These 5 books for the special needs community are some of my faves. They're my suggestions for your final read of the summer. Happy reading!

August days are dwindling fast, but there are enough left for one last summer read. In case you’re looking for a book worthy of the last lazy, hazy days of summer, here are my top 5 books for the special needs community.

  1. A Good and Perfect Gift: Faith, Expectations, and a Little Girl Named Penny by Amy Julia Becker. Penny, the author’s first child, was born with Down Syndrome. In A Good and Perfect Gift, Becker describes how she and her husband came to accept their daughter’s diagnosis and wholly embrace who God created her to be. Becker writes beautifully, and she tells the story with warmth and transparency.
  2.  A Story Unfinished: 99 Days with Eliot by Matt Mooney. Before Eliot Money was born, he was diagnosed with Trisomy 18, a condition generally incompatible with life. His parents, Matt and Ginny Mooney, determined to count every day with Eliot a gift. Eliot lived 99 days, and in A Story Unfinished, Matt tells of God’s goodness and redemption even during the dark days he and Ginny experienced. This book comes with a tissue warning.
  3. In Dancing With Max, Emily Colson how she and her son Max, who lives with autism, learned to do life together.
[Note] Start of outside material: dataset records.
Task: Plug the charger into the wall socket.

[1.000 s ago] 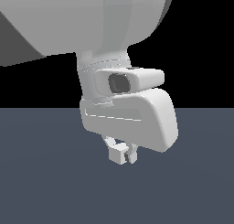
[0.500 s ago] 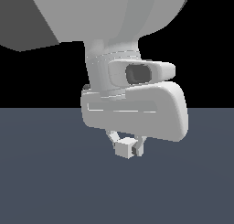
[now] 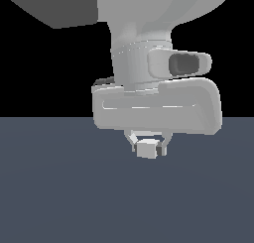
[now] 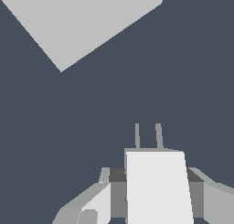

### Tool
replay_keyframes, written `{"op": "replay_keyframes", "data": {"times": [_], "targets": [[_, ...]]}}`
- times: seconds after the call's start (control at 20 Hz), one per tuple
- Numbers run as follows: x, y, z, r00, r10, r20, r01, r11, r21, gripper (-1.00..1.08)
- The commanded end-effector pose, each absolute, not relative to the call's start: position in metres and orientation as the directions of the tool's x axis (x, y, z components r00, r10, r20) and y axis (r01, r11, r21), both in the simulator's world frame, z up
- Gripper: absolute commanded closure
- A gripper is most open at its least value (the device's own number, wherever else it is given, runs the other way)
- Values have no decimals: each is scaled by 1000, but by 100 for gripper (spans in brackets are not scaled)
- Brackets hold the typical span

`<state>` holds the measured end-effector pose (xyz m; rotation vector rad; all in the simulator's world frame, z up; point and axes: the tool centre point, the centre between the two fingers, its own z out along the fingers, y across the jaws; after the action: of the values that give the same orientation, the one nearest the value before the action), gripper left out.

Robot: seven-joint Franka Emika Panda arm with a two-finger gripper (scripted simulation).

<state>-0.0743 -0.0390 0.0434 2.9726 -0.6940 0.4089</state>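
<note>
The charger (image 3: 147, 149) is a small white block held between the fingers of my gripper (image 3: 148, 147), which is shut on it below the big white hand. In the wrist view the charger (image 4: 157, 186) fills the lower middle, with two thin prongs (image 4: 147, 136) sticking out ahead of it. The gripper (image 4: 155, 193) clamps it from both sides. A light-grey flat slab, the wall socket (image 4: 84, 22), shows ahead of the prongs and well apart from them; only a corner of it is in the picture, and its holes are not visible. The socket is hidden in the exterior view.
A dark blue-grey floor (image 3: 59, 187) spreads under the hand in the exterior view. The arm's bulky white links (image 3: 154, 103) fill the upper part of that view and block whatever lies behind them.
The hand with the charger has shifted toward the exterior view's right and looms larger. The grip on the charger is unchanged.
</note>
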Motion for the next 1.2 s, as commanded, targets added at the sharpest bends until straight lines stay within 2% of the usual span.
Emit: {"op": "replay_keyframes", "data": {"times": [0.0, 1.15], "targets": [[-73, -44, 49, 887, -374, 272, -388, -922, 1, 108], [-53, -75, 86, 961, 46, 272, 48, -999, 2, 108]]}}
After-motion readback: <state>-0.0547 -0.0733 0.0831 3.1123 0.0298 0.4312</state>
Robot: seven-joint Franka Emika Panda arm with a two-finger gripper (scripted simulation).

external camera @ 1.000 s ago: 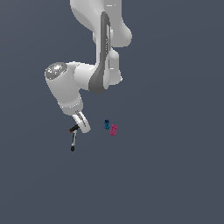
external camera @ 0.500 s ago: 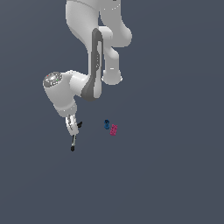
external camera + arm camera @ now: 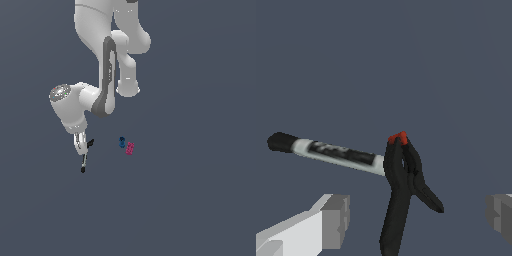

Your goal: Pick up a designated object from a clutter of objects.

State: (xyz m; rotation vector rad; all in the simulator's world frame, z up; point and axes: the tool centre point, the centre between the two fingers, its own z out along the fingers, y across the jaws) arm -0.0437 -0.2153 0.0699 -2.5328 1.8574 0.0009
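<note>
The designated object (image 3: 402, 192) is a short black clamp-like piece with a red tip; it lies on the grey floor between my spread fingers, untouched. In the exterior view the designated object (image 3: 90, 143) shows as a small black speck beside my gripper (image 3: 82, 148). My gripper (image 3: 418, 217) is open, with one grey fingertip (image 3: 336, 220) on one side and the other at the frame edge. The slim grey-and-black stick (image 3: 331, 151) lies just behind the piece, its end meeting it. The stick (image 3: 84, 162) reaches below the hand in the exterior view.
A small blue cylinder (image 3: 122, 142) and a magenta studded block (image 3: 130, 148) sit side by side toward the exterior view's right of the hand. The floor (image 3: 190, 200) is plain dark grey.
The hand has swung toward the exterior view's left and dropped lower over the black piece and the stick. The objects have not moved.
</note>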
She exposes both the joys and challenges of raising her son with special needs with transparency and humor. A masterful storyteller, Colson will make you laugh and cry and long to experience the delight of dancing with Max.
  4. Unbroken Faith: Spiritual Recovery for the Special Needs Parent and it’s author Diane Dokko Kim were featured in a series of Different Dream posts last spring. In Unbroken Faith, Kim describes how her son Jeremy’s autism diagnosis weakened her faith and how she learned to lean on God’s strength instead of her own.
  5. Eunice: The Kennedy Who Changed the World is a new book about Eunice Kennedy Shriver, the woman known best as the founder of Special OlympicsBiographer Eileen McNamara explains the origins of Shriver’s passion for children with intellectual disabilities and how she was the driving force behind the Maternal and Child Health and Mental Retardation Planning Amendment to the Social Security Act, the last piece of legislation signed by John F. Kennedy before his death.